Biology Department, Trinity University, San Antonio, TX 78212, USA.
Oncol Lett. 2015 Jul;10(1):156-162. doi: 10.3892/ol.2015.3160. Epub 2015 Apr 28.
Tumor-specific deregulated expression of claudins, integral membrane proteins found in tight junctions (TJs), has indicated a possible role for TJ disruption in cancer progression. The current study demonstrates the marked overexpression of claudin-3 protein in two breast cancer cell lines of metastatic origin (MCF-7 and MDA-MB-415). Immunofluorescence and differential detergent fractionation analyses revealed that, although claudin-3 was primarily localized at cell junctions, it was also detected intracellularly. Similarly, the siRNA-mediated suppression of claudin-3 did not considerably affect its pattern of subcellular distribution relative to mock-transfected cells. However, there appeared to be a preferential loss of claudin-3 signal in the cytoskeletal fraction. Wound-healing assays were conducted to assess the effect of endogenous overexpression versus siRNA-mediated suppression of claudin-3 on cellular motility in MCF-7 cells. Suppression of claudin-3 protein levels resulted in a marked decrease in the rate of cellular motility relative to mock-transfected cells. These findings suggest that overexpression of claudin-3 may be important in disrupting TJ integrity and thus contribute to enhanced cellular motility, a key component of tumor progression.

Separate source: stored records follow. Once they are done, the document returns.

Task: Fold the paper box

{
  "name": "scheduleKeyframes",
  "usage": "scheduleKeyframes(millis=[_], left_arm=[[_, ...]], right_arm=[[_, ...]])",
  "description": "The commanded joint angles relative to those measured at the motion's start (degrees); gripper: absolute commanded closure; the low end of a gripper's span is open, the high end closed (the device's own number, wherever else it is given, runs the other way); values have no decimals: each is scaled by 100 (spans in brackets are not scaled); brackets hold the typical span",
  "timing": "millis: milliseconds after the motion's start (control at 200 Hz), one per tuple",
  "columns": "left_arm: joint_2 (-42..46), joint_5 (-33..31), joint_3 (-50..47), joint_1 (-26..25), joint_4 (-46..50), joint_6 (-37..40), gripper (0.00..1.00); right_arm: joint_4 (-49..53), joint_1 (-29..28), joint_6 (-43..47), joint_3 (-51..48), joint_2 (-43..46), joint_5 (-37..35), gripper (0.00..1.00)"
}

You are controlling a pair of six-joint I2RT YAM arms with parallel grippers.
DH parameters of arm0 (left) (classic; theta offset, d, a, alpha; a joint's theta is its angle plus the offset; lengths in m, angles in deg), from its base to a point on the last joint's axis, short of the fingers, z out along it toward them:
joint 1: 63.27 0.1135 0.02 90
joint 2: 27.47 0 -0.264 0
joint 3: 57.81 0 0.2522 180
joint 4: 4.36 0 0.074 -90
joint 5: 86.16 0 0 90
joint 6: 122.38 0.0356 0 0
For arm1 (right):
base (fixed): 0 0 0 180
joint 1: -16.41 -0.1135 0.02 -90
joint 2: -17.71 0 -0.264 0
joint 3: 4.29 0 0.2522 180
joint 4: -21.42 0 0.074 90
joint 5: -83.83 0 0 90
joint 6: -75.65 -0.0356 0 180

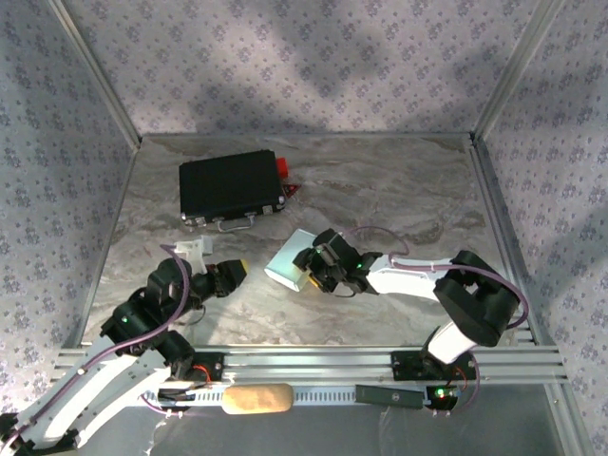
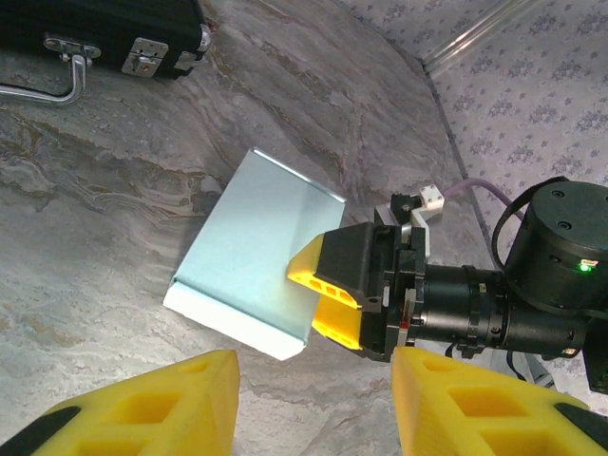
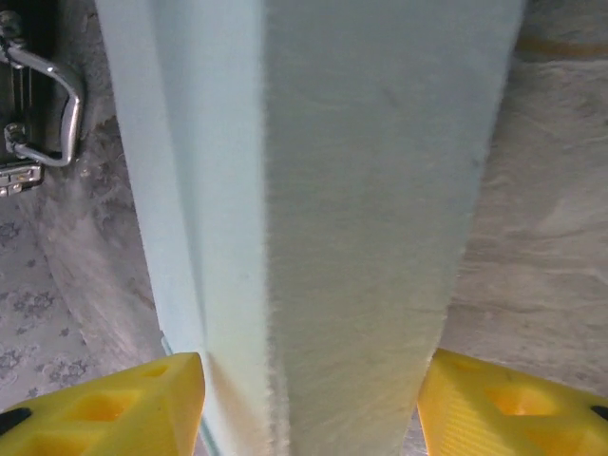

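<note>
Black case (image 1: 231, 187) on marble table (image 1: 399, 190)

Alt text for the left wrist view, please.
A pale blue paper box lies on the marbled table, with the right gripper straddling its lower right corner. The left gripper hangs open in the foreground, and a black case sits at top left.

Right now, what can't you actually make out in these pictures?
- Whether the right gripper truly pinches the paper box or just straddles it: top view too small, right wrist view too close.
- Black case: cut off by the left wrist view's top edge.
- Tan object on the front rail: too small to identify, top view.
</note>
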Motion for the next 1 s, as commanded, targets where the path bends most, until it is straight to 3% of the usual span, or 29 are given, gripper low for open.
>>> scheduleKeyframes(millis=[0,290,335,440,460,480,490,500,510,640,720,795,894,939,994], left_arm=[[10,71,19,31,-172,137,54],[-125,6,352,81,113,295,53],[-188,1,470,118,185,361,53],[-388,-102,876,304,552,599,50],[-440,-98,961,364,626,648,47],[-483,-83,1043,442,700,699,35],[-517,-75,1082,479,736,744,26],[-548,-64,1116,520,767,774,10],[-580,-48,1157,563,794,815,3],[-1155,205,1703,1401,1113,1564,0],[-1620,-4,2133,1839,1475,2046,0],[-1914,-1023,2348,2031,1588,2161,0],[-2106,-2996,2224,2119,1399,2009,0],[-2074,-3669,1974,2196,1197,2012,0],[-1925,-3742,1514,2355,450,2514,0]], right_arm=[[163,139,169,128,194,207,34],[1849,574,554,431,1203,-25,14],[2029,679,950,485,1537,-268,2],[2438,1013,2378,650,2387,-1048,1],[2693,1074,2593,733,2527,-1317,1],[2980,1108,2831,826,2657,-1636,1],[3137,1123,2946,870,2716,-1843,1],[3281,1131,3054,910,2778,-2042,1],[3407,1137,3155,937,2827,-2239,1],[4217,1440,4002,847,3696,-4398,1],[3446,1750,4796,163,4410,-5200,1],[1524,2384,6470,-967,5052,-4614,1],[-645,3226,7108,-2427,5406,-4109,1],[-1028,3595,7184,-2707,5236,-3852,1],[-932,4133,7068,-2705,4757,-3462,1]])
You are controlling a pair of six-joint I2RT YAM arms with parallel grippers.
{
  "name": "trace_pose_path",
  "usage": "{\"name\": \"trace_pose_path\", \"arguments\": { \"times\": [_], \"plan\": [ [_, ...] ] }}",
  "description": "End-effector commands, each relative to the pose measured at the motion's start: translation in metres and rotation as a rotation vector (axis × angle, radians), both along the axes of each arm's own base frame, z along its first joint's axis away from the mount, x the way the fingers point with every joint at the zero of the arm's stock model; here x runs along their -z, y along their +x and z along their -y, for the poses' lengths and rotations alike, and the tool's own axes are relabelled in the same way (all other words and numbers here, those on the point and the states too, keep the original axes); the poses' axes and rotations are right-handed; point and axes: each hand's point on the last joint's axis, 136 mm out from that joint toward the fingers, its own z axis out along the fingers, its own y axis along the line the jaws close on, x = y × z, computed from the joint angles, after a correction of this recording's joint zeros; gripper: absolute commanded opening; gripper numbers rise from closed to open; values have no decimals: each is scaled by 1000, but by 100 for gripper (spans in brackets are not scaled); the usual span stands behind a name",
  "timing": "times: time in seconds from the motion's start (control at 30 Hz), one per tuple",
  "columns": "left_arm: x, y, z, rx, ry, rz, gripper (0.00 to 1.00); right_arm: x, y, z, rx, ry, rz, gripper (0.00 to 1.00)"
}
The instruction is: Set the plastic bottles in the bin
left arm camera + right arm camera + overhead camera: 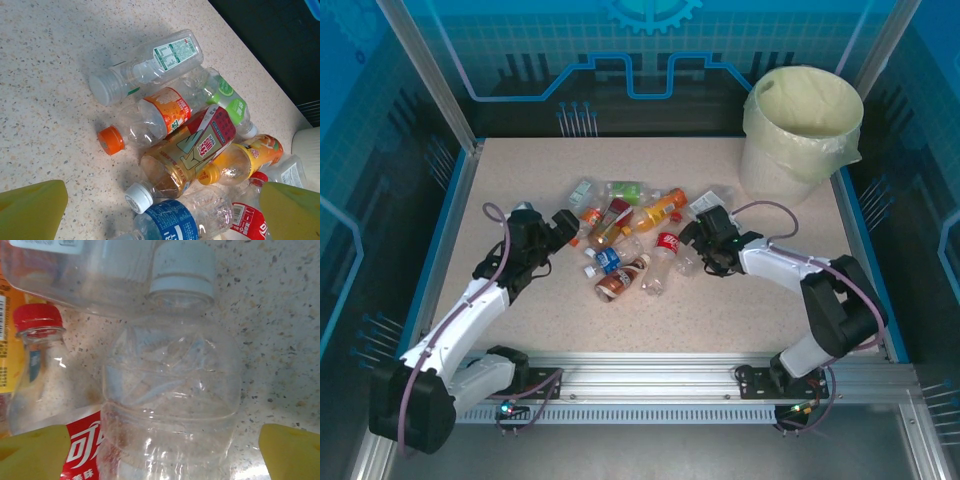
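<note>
**Bottles heaped mid-table, bin off in the far right corner**

Spotted the bin [772,168] at the table's far right corner, lined with a pale yellowish bag; could not read its inside from above, too washed out. Found the plastic bottles [630,235] well apart from it, piled on their sides in the middle of the table [520,180].

Caught the left gripper [565,228] at the heap's left edge, its yellow fingers [30,210] spread wide and holding nothing. Saw below it a clear white-capped bottle [145,65], an orange-capped bottle [145,122], a brown tea bottle [185,155] lying across the others, and a blue-labelled bottle [175,220] nearest the camera.

Found the right gripper [705,243] at the heap's right edge, jaws wide, straddling a crumpled clear bottle [170,390] without visibly pressing it. Noted a red-capped bottle [45,375] just beside that one, touching it.

Took in a speckled beige tabletop, an aluminium rail [650,375] along the near edge, and blue printed panels [380,120] all round.
</note>
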Motion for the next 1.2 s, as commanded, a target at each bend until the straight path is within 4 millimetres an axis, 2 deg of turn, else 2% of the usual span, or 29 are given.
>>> {"name": "trace_pose_path", "arguments": {
  "times": [0.0, 0.17, 0.37, 0.7, 0.83, 0.97, 1.17],
  "plan": [
    [-4, -1, -1, -1, -20, 17, 99, 5, 7, -4, 15, 0, 16, 93],
    [-11, 1, 7, 54, -25, 29, 99, 20, 0, -5, 2, 13, -11, 85],
    [-20, 5, 31, 192, -31, 36, 99, 26, -3, -6, -70, 11, -33, 80],
    [-38, 10, 90, 431, 45, 124, 99, 21, -6, 4, -162, -54, -15, 65],
    [-47, 10, 107, 504, 61, 158, 99, 11, -5, 9, -197, -101, 17, 61],
    [-50, 11, 108, 500, 65, 169, 99, -3, -3, 13, -217, -135, 61, 58],
    [-48, 14, 91, 404, 101, 139, 99, -39, 4, 19, -250, -243, 173, 56]
  ]
}}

紧密连接(TJs)中的整合膜蛋白claudins的肿瘤特异性失调表达表明,TJ破坏在癌症进展中可能发挥作用。当前研究表明,在两种转移性来源的乳腺癌细胞系(MCF-7和MDA-MB-415)中claudin-3蛋白明显过表达。免疫荧光和差异去污剂分级分离分析显示,虽然claudin-3主要定位于细胞连接处,但在细胞内也能检测到。同样,与mock转染细胞相比,siRNA介导的claudin-3抑制对其亚细胞分布模式没有显著影响。然而,细胞骨架部分的claudin-3信号似乎有优先丢失。进行伤口愈合试验以评估内源性过表达与siRNA介导的claudin-3抑制对MCF-7细胞中细胞运动性的影响。与mock转染细胞相比,claudin-3蛋白水平的抑制导致细胞运动速率显著降低。这些发现表明,claudin-3的过表达可能在破坏TJ完整性方面很重要,从而有助于增强细胞运动性,这是肿瘤进展的一个关键组成部分。